# Your objective:
The whole listing that follows, pictures excepted, should be printed again exactly as given.

# Given data:
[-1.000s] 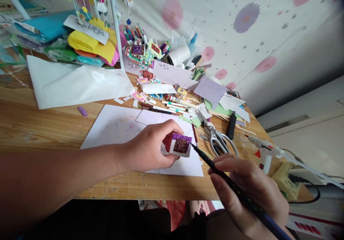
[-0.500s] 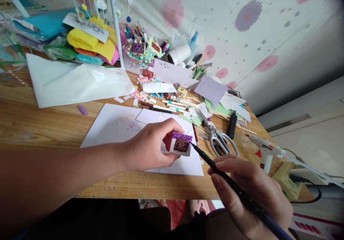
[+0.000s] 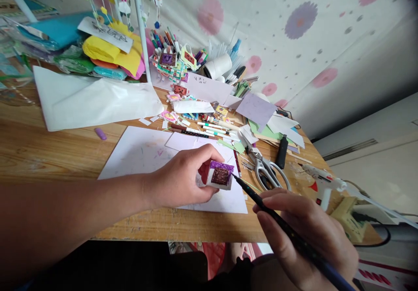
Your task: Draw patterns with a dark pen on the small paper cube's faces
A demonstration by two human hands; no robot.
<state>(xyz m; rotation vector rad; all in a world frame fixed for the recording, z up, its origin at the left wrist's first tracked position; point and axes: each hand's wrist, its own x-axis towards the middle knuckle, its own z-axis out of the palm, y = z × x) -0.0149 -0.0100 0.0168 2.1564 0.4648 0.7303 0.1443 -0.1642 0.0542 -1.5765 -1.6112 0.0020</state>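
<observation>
Barely anything has shifted since a second ago; our hands sit where they were and only the view has nudged a touch. We've got our left hand (image 3: 178,180) pinched on the little card (image 3: 220,175), tilting its brown-and-purple face toward us over the white sheet (image 3: 137,152) near the desk's (image 3: 39,147) front edge, so the pen can get at it. Our right hand (image 3: 307,234) is closed on the pen (image 3: 281,225), its tip right at the card's right edge, looks like touching. Scissors (image 3: 266,171) and glue gun (image 3: 321,184) lie just right of the sheet, toward the desk's right edge, within easy reach.
</observation>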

# Task response:
[-1.000s] 
[-0.500s] 
[+0.000s] 
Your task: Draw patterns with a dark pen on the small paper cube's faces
A demonstration by two human hands; no robot.
<state>(xyz m; rotation vector rad; all in a world frame fixed for the recording, z up, its origin at the left wrist's first tracked position; point and axes: each hand's wrist, its own x-axis towards the middle knuckle, its own z-axis out of the palm, y = z × x) -0.0149 -0.0100 0.0168 2.1564 0.4648 0.7303 0.1443 -0.1642 0.0542 -1.5765 -1.6112 0.0020</state>
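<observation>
Barely anything has shifted since a second ago; our hands sit where they were and only the view has nudged a touch. We've got our left hand (image 3: 178,180) pinched on the little card (image 3: 220,175), tilting its brown-and-purple face toward us over the white sheet (image 3: 137,152) near the desk's (image 3: 39,147) front edge, so the pen can get at it. Our right hand (image 3: 307,234) is closed on the pen (image 3: 281,225), its tip right at the card's right edge, looks like touching. Scissors (image 3: 266,171) and glue gun (image 3: 321,184) lie just right of the sheet, toward the desk's right edge, within easy reach.
</observation>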

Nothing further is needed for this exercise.